Ci sono i 50 milioni di euro di debiti, e ci sono i dubbi su un piano industriale che secondo Santini non sarebbe in grado di risollevare la situazione della società che gestisce l’aeroporto di Miramare, nonostante il consiglio di amministrazione abbia espresso “fiducia di poter dimostrare al tribunale” la validità del progetto “per implementare volumi e redditività, anche attraverso una profonda rivisitazione della struttura organizzativa”. Eppure, i lavoratori del Fellini sperano in un colpo di scena. “Perché privata da questa infrastruttura strategica, Rimini e la sua comunità si troverebbero mutilate irrimediabilmente di una delle possibilità più importanti di ripresa e sviluppo”. Solo tutelando “la continuità d’impresa” spiegano le associazioni di categoria “sarà possibile riconsegnare l’aeroporto a una prospettiva di sviluppo, fatta di nuovi ingressi e nuovi capitali nella società”.

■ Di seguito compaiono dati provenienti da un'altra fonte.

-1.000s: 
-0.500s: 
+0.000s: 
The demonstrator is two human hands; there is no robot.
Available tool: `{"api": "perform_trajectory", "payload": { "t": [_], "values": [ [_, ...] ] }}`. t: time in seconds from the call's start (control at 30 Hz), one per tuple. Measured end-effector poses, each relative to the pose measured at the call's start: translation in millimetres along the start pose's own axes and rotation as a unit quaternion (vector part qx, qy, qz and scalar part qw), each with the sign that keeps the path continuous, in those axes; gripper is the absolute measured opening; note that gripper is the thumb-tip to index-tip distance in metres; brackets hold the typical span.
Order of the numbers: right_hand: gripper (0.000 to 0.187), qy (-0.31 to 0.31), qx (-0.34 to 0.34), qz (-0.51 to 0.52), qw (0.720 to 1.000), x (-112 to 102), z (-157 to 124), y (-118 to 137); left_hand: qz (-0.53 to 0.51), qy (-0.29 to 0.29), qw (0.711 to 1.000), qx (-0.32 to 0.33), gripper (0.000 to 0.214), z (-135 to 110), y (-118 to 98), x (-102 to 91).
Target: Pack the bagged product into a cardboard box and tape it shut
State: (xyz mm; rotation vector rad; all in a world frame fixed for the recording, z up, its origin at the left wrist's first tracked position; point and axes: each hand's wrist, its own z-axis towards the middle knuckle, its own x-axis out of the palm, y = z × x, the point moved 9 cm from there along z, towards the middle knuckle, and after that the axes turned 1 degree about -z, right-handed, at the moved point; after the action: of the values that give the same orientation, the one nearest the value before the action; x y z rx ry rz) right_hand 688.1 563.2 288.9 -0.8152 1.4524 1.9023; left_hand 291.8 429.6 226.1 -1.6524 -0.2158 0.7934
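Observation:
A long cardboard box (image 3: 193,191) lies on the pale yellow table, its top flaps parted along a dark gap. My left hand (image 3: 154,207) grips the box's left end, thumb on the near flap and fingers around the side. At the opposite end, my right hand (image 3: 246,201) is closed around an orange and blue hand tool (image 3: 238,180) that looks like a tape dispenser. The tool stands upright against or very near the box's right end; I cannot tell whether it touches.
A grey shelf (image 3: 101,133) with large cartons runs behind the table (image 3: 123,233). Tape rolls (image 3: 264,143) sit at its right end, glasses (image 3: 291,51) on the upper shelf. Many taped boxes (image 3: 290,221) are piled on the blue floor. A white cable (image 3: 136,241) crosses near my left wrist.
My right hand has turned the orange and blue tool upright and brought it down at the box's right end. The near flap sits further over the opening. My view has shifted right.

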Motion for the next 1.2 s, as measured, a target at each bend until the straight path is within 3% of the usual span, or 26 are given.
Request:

Gli scenari in caso di fallimento è il direttore generale di Aeradria, Paolo Trapani, a delinearli: “verrebbe a mancare il requisito numero uno per mantenere la concessione” Enac, spiega, quindi “si creerebbe una discontinuità operativa rispetto ai livelli di traffico attuali dell’aeroporto e per riaffidare la gestione dovrebbe essere indetto un bando europeo”.
Tuttavia spetterà al tribunale l’ultima parola su un caso, quello di Rimini, unico in Italia. Perché è la prima volta in cui viene aperta la procedura fallimentare con il traffico aereo ancora attivo. Alla Procura di Rimini, parallelamente, competerà invece il compito di fare luce sulla questione relativa al ruolo degli enti pubblici nella vicenda finanziamenti ad Aeradria. Indagine che al momento ha visto iscrivere nel registro degli indagati, con un’ipotesi di reato di falso in bilancio e ricorso fraudolento al credito, il sindaco di Rimini Andrea Gnassi e il presidente della Provincia Stefano Vitali, dei quali il Movimento 5 Stelle, ora, chiede le dimissioni.
Gnassi e Vitali, scrivono la deputata ‘grillina’ Giulia Sarti e i consiglieri comunali di Rimini Luigi Camporesi, Carla Franchini e Gianluca Tamburini, “sono indagati per aver firmato lettere di patronage non passate per alcun consenso consiliare, in violazione delle procedure amministrative, con le quali il presidente di Aeradria avrebbe chiesto credito presso Banca Carim (oggi effettiva proprietaria dell’aeroporto), per poi dare una rappresentazione distorta del bilancio, mentre i gestori di Aeradria dilapidavano decine di milioni di euro, anche con affidamenti milionari alla fallita Windjet”. Lettere “scritte ad insaputa di chi le ha firmate, salvo poi ammettere che non pensavano fossero giuridicamente rilevanti”. Ebbene, per via della “comprovata incompetenza che l’amministrazione ha dimostrato nella gestione di questa come di altre vicende fondamentali per l’assetto della nostra città” attaccano i 5 Stelle “al signor sindaco e al signor presidente diciamo: se ne vadano immediatamente”.